NEW YORK, Sept. 14 /PRNewswire-USNewswire/ -- To educate healthcare professionals on how to improve the Latino community's access to HIV/AIDS treatment and care, Minority Health Care Communications (MHCC) will hold the National Conference on Latinos and AIDS, September 14-15th, 2009, at the New York Academy of Medicine in New York.
It is the first time for the conference in New York, and the location is significant, says conference Director K. Mary Hess. "We need a comprehensive campaign that allows for tailoring to the many cultures within the Latino Community. New York is the perfect example of a bellwether city, where trends and needs often emerge ahead of the curve for the rest of the country."
The continuing lack of unrestricted access to all forms of HIV prevention, education, testing, and medical care for undocumented Latinos has created an "invisible" parallel HIV epidemic, Hess added. "Health care providers and leadership from the Latino AIDS community will discuss federal policy issues that most impact the Latino community and need to be addressed so that we can halt the continued spread of this epidemic."
The conference will feature expert presenters from across the U.S. and will update participants on the incidence and management of HIV/AIDS, provide current guidelines and cutting-edge clinical methods, current research regarding drug abuse and its connection to the epidemic, social and psychiatric concerns of the infected patient, policy initiatives, trends and political issues that impact patients.
Less than a year after the Centers for Disease Control and Prevention (CDC) recalculated the size of the HIV/AIDS epidemic and announced that there were 40 percent more new HIV infections each year than previously believed, a 2009 survey by the Kaiser Family Foundation found that Americans' sense of urgency about HIV/AIDS as a national health problem has fallen dramatically and their concern about HIV as a personal risk has also declined, even among Latinos who in recent years had expressed more concern than Caucasians.
In reports recently released by the CDC, the extent of the HIV/AIDS epidemic among Latinos/Hispanics was made more apparent and reinforced the need for immediate action. Latinos/Hispanics in the U.S. represent 15.3% (U.S. Census Bureau) of the population but account for 19.0% of people living with AIDS and now are reported to be 18.0 % of those living with an undiagnosed HIV infection.(1)
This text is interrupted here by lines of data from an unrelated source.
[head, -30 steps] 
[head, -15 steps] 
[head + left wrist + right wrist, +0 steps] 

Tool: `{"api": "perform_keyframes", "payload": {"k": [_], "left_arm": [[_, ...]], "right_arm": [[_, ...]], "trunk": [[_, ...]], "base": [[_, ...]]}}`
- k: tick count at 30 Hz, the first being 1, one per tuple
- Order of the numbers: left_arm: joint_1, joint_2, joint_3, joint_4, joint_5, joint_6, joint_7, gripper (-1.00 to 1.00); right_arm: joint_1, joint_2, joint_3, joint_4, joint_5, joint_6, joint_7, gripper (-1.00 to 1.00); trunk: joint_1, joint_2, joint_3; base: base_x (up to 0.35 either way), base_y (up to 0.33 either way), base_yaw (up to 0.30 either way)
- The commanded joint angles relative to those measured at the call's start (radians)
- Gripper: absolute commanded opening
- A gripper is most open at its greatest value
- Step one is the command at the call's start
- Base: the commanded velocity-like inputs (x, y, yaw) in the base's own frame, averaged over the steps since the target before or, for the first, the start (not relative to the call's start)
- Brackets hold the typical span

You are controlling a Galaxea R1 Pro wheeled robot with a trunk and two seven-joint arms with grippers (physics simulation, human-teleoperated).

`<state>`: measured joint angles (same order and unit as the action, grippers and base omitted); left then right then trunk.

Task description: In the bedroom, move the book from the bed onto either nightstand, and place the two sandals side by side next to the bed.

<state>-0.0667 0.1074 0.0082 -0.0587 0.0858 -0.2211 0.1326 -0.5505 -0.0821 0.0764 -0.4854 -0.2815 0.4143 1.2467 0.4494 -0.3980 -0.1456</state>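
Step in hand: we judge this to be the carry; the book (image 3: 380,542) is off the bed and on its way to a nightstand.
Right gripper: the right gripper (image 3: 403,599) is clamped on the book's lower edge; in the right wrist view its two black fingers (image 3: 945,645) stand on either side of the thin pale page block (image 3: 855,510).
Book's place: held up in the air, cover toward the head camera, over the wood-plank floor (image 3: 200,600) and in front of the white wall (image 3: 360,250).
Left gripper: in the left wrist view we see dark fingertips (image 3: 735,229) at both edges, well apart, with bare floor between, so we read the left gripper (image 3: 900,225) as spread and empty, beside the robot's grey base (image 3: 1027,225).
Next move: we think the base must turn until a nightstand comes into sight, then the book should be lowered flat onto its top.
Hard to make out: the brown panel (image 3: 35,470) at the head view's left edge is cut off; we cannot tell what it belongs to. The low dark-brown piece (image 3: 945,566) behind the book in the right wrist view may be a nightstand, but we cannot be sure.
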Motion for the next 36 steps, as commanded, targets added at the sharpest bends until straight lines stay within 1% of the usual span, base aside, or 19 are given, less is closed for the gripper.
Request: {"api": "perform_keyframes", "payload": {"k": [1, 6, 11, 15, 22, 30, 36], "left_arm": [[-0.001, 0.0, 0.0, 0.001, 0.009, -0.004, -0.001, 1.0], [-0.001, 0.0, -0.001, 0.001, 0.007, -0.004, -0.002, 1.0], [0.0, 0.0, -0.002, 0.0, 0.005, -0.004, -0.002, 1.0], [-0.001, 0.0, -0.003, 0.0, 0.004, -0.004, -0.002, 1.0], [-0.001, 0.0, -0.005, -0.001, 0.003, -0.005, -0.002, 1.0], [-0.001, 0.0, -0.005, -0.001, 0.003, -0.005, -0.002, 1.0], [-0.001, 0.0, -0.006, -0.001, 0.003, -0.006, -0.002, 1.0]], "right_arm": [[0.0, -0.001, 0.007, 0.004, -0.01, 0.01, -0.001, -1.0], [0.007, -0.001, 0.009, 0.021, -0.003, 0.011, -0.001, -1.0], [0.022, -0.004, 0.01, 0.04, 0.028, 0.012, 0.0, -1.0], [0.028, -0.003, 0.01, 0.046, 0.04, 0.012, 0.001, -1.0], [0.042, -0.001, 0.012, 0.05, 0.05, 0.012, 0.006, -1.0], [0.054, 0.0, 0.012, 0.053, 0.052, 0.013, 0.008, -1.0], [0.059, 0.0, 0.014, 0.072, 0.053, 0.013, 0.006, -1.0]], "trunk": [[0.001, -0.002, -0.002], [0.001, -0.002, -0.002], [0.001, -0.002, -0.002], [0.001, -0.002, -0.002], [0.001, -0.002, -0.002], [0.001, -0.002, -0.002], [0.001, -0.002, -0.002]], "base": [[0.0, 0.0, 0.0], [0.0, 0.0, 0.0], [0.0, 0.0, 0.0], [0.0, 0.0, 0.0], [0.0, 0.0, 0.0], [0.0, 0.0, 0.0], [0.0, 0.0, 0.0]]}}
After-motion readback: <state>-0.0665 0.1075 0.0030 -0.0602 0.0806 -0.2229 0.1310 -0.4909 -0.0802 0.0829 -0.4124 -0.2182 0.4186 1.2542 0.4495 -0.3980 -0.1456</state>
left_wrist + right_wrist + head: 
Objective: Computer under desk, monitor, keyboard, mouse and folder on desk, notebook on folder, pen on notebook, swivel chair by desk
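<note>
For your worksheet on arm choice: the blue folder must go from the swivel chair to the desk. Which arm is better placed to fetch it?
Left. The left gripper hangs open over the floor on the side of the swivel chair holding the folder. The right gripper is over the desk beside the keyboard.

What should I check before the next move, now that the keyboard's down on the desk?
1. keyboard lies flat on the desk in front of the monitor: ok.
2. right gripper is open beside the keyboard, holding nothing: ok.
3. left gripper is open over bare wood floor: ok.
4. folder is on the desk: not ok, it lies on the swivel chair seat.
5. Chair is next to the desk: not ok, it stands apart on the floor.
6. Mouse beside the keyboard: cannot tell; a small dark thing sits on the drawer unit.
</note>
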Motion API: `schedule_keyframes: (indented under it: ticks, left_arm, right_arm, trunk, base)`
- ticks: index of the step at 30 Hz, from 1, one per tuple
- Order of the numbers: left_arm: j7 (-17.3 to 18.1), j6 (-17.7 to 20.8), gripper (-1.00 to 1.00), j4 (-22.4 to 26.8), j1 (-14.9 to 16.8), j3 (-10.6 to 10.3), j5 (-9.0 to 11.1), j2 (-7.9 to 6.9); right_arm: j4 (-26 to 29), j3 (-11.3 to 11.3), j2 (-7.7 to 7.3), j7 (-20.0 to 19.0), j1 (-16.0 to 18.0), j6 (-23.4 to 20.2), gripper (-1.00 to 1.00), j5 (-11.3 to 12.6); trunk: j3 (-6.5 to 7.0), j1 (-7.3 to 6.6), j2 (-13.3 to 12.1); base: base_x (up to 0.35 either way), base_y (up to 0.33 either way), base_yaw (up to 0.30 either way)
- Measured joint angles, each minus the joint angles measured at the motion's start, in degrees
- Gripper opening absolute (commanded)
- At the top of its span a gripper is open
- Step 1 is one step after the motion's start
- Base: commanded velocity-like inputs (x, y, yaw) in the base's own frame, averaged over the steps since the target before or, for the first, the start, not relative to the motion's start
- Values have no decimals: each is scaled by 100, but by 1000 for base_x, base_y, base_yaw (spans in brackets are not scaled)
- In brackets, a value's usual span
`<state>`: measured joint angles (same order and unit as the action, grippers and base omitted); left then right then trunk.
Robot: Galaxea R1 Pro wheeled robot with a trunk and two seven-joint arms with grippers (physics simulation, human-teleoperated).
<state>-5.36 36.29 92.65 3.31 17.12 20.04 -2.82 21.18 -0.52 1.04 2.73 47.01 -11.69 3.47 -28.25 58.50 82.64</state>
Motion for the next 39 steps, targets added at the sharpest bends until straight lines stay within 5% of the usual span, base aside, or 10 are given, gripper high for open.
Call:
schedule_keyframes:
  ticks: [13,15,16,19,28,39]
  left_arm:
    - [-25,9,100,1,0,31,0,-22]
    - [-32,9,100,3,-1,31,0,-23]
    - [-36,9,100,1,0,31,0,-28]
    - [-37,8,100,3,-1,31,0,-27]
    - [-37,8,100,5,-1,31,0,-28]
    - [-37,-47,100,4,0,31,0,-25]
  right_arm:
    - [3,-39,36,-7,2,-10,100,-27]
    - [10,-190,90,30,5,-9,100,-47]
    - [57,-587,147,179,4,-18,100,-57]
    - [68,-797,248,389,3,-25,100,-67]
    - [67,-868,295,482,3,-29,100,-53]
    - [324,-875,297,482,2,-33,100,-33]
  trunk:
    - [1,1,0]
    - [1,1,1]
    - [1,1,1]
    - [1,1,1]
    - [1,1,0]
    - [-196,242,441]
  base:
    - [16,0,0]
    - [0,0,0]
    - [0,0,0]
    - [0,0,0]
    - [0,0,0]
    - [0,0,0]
To further complicate matters, while all state and local health departments (including the District of Columbia, and 5 U.S.-dependent areas) report HIV and AIDS diagnoses to the CDC, only 34 states that have been conducting name-based HIV surveillance for at least four years are included in the estimates for HIV cases (to allow for reporting adjustments and stabilization of the data) and these figures do not reflect the true magnitude of the epidemic. Currently states/areas like California, Connecticut, District of Columbia, Illinois, Massachusetts and Puerto Rico with large Latino populations are not included in the surveillance data, which means that while HIV Latino statistics are alarmingly high, they could actually be higher.
This conference brings to the forefront, the need to focus attention on how communities of color and more specifically Latinos are disproportionately impacted by this epidemic. HIV/AIDS has taken a tremendous toll on Latino communities. Oscar Lopez, Director of Health Policy at the Latino Commission on AIDS stated, "We as a community and as a country need to make HIV a priority and ensure access to health care."
Minority Health Care Communications, Inc., is a non profit health education organization focused entirely on the creation and promotion of specialized healthcare education conferences, seminars, and workshops on HIV/AIDS and Cancer in the African-American and Latino communities.
(1) Figures for people living with AIDS and those living with an undiagnosed HIV infection are not inclusive of HIV infection data from Puerto Rico.